Jean Rollin's Les Raisins de la Mort (The Grapes of Death) is often classed as a zombie movie, but it's actually more along the lines of an 'infected' film (a la The Crazies, 28 Days Later), featuring human 'monsters' who have not risen from the dead, but who are slowly deteriorating, physically and mentally, due to chemical contamination, their unfortunate condition driving them to kill. Pesticides sprayed on a vineyard are responsible for the outbreak, the workers having breathed in the fumes and the locals having drunk the contaminated wine produced from the harvest. One of the vineyard's infected employees boards a train and attacks two friends, killing one and chasing the other, Élisabeth (Marie-Georges Pascal), after she pulls the emergency cord and runs away. The remainder of the film follows Élisabeth as she wanders the countryside, trying to find the vineyard where her fiancé works.
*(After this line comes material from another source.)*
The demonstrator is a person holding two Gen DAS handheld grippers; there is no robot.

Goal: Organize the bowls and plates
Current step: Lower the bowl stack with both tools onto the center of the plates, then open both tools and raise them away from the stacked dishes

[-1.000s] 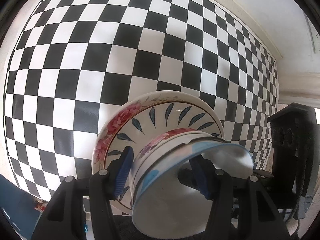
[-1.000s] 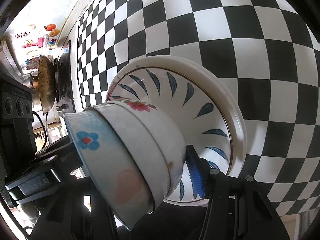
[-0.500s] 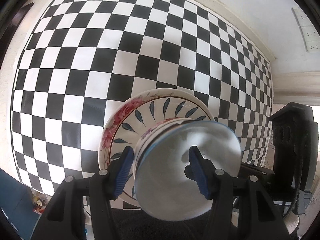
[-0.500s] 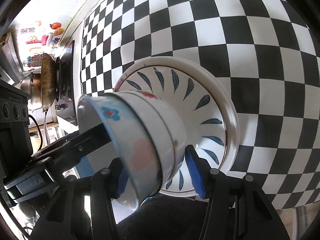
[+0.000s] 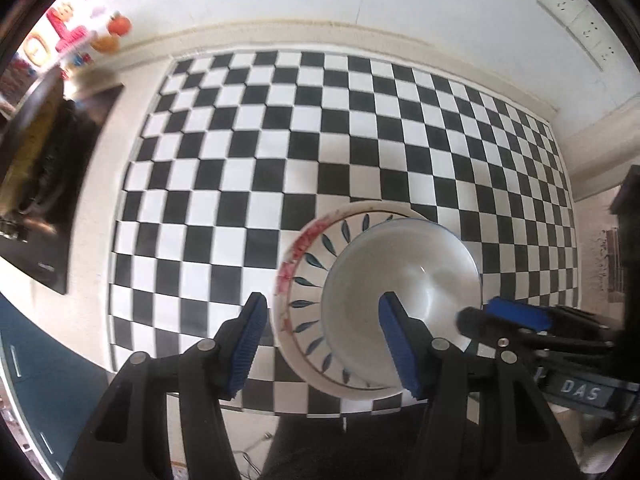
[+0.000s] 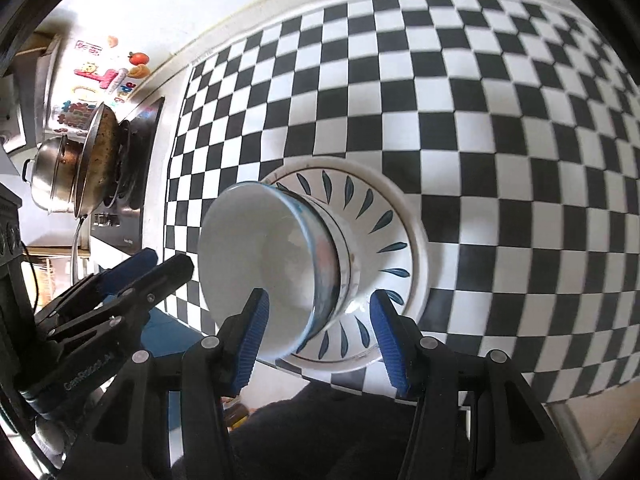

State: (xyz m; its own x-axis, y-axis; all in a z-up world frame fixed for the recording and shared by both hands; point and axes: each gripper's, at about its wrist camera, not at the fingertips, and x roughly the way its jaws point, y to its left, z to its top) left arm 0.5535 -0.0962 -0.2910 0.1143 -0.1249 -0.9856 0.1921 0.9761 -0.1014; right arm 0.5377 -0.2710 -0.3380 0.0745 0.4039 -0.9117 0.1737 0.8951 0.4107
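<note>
While both pairs of blue-padded fingers stand spread wide, neither has hold of anything: the left gripper [image 5: 322, 344] hangs above the near-left edge of the crockery stack with its jaws apart and nothing between the pads, and the right gripper [image 6: 320, 338] is likewise parted, its pads standing clear on either side of the stacked bowls without touching them. Just ahead of the left gripper sits the top bowl [image 5: 400, 280], white inside with a thin blue rim, nested in a second bowl whose side shows only in the right wrist view, where the top bowl [image 6: 260, 268] and the lower bowl [image 6: 346, 264] lean out toward the camera. Both bowls rest in the middle of a leaf-patterned plate [image 5: 312, 248], marked with dark blue leaf strokes radiating around its well, and this plate lies on a larger plate with red flowers [image 5: 290, 256] along its rim, of which only a crescent shows. The whole stack stands on a black-and-white checkered tabletop [image 5: 280, 152], near its front edge. Seen from the left wrist, the right gripper reaches in from the right, its blue pad near the bowl's rim. Farther off to the left, beyond the checkered cover, a stove [image 6: 132, 168] carries a frying pan [image 6: 96, 156] and a steel pot [image 6: 52, 176], and coloured stickers [image 6: 104, 76] dot the white wall behind them.
</note>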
Along the way, she encounters several crazed villagers, a blind girl called Lucie (Mirella Rancelot), and two men who only drank beer at the local festival, and so are unaffected by the illness. Rollin successfully conjures up quite the creepy atmosphere, making great use of the rugged French countryside (Élisabeth running across a foggy railway bridge is like something out of Silent Hill). His approach is measured - perhaps a little too slow for some - but he punctuates the funereal gloom with bursts of graphic violence guaranteed to satisfy the gorehounds, grisly highlights including a topless woman pinned to a kitchen table by a pitchfork, and another victim nailed to a door before having her head chopped off with an axe. This being a Rollin film, there is gratuitous nudity to go with the splatter: there's the aforementioned topless pitchfork victim, Lucie being stripped by her crazy aide Lucas (Paul Bisciglia), and sexy Brigitte Lahaie, who steals the show as 'La grande femme blonde', obligingly removing all of her clothes to prove that she isn't infected. A suitably downbeat ending closes what is easily the most entertaining Rollin film I have seen so far. 7.5/10, rounded up to 8 for IMDb.